Campus life goes from bleak to worse
Jewish students and student groups are also reporting that Canadian universities are proving a particularly toxic environment for Jews of late.
“I can name you a dozen universities in the past month where there’s been some sort of statement or some sort of action from student groups that have made Jewish students feel unsafe,” says Daniel Koren, executive director of Hasbara Fellowships Canada, a pro-Israel advocacy organization working with Jewish students. “Students are promulgating misinformation and outright propaganda that affects Jews on campus. Students don’t need to support Palestinians at the expense of Jews in Canada. And this is what we’re seeing.”

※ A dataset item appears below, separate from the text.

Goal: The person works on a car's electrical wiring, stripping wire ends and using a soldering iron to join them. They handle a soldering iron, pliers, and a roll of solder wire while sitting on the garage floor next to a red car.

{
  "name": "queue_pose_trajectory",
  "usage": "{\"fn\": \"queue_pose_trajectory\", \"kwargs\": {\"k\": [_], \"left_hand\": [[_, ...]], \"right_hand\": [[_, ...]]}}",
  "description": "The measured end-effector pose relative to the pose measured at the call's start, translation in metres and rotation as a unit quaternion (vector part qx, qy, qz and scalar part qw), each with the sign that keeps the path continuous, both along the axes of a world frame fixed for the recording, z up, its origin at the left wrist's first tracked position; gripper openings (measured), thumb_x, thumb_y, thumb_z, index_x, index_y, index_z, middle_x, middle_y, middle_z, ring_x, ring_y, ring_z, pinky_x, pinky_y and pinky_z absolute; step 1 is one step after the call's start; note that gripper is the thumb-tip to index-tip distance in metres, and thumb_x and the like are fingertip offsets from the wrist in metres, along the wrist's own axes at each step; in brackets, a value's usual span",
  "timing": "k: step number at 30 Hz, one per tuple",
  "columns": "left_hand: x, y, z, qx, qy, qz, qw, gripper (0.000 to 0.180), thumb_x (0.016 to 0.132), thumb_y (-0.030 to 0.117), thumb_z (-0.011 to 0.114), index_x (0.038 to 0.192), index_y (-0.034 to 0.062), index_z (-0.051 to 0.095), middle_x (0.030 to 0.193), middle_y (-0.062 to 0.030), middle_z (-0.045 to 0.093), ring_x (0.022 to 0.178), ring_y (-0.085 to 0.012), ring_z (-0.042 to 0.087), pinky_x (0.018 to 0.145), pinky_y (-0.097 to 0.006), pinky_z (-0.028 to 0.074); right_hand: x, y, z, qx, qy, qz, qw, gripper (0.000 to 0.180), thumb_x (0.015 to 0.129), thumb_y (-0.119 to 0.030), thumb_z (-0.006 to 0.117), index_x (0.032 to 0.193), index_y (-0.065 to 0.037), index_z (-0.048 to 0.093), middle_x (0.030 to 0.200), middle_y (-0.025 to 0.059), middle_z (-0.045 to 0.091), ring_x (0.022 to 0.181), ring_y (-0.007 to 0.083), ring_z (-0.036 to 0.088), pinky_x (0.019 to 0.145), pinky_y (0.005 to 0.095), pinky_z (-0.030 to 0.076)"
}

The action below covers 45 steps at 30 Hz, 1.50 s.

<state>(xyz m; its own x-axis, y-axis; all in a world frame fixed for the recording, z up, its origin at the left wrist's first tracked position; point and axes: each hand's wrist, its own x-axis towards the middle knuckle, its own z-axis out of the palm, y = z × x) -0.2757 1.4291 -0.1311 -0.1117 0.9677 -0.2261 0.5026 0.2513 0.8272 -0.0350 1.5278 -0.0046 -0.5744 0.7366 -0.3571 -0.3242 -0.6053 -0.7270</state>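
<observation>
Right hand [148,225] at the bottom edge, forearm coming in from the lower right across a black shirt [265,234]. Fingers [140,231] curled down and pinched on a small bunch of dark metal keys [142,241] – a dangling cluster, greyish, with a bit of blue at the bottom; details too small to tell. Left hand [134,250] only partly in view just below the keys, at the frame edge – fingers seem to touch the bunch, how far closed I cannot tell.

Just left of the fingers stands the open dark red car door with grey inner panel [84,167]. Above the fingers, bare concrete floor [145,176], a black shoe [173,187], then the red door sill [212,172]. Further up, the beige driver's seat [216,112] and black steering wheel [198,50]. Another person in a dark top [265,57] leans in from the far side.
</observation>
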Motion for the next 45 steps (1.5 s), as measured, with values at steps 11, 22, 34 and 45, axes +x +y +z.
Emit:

“Antisemitism is increasing across university campuses and there’s no end in sight,” says Chaim Katz, a PhD student at the University of Toronto. “Jewish students are scared and we don’t feel we have a place to turn to, either in our student unions or with the administration. It’s not a safe space to be in as it’s become socially acceptable to hate Jews. It’s almost socially encouraged on social media.”
Without discounting the nasty outburst of antisemitism of the past month, Jewish MP Saks urges her coreligionists to keep things in perspective.
“We should remember Canada is one of the best places in history to live as a Jew,” she says. “We’re lucky to live in a liberal democracy with an enshrined Charter of Rights and Freedoms. It’s a big reason why so many Jews live in Canada, having come from countries where civil rights didn’t exist or weren’t extended to Jews. It’s a testament to Canada that the Jewish community has grown and thrived here as Canadians and as Jews.”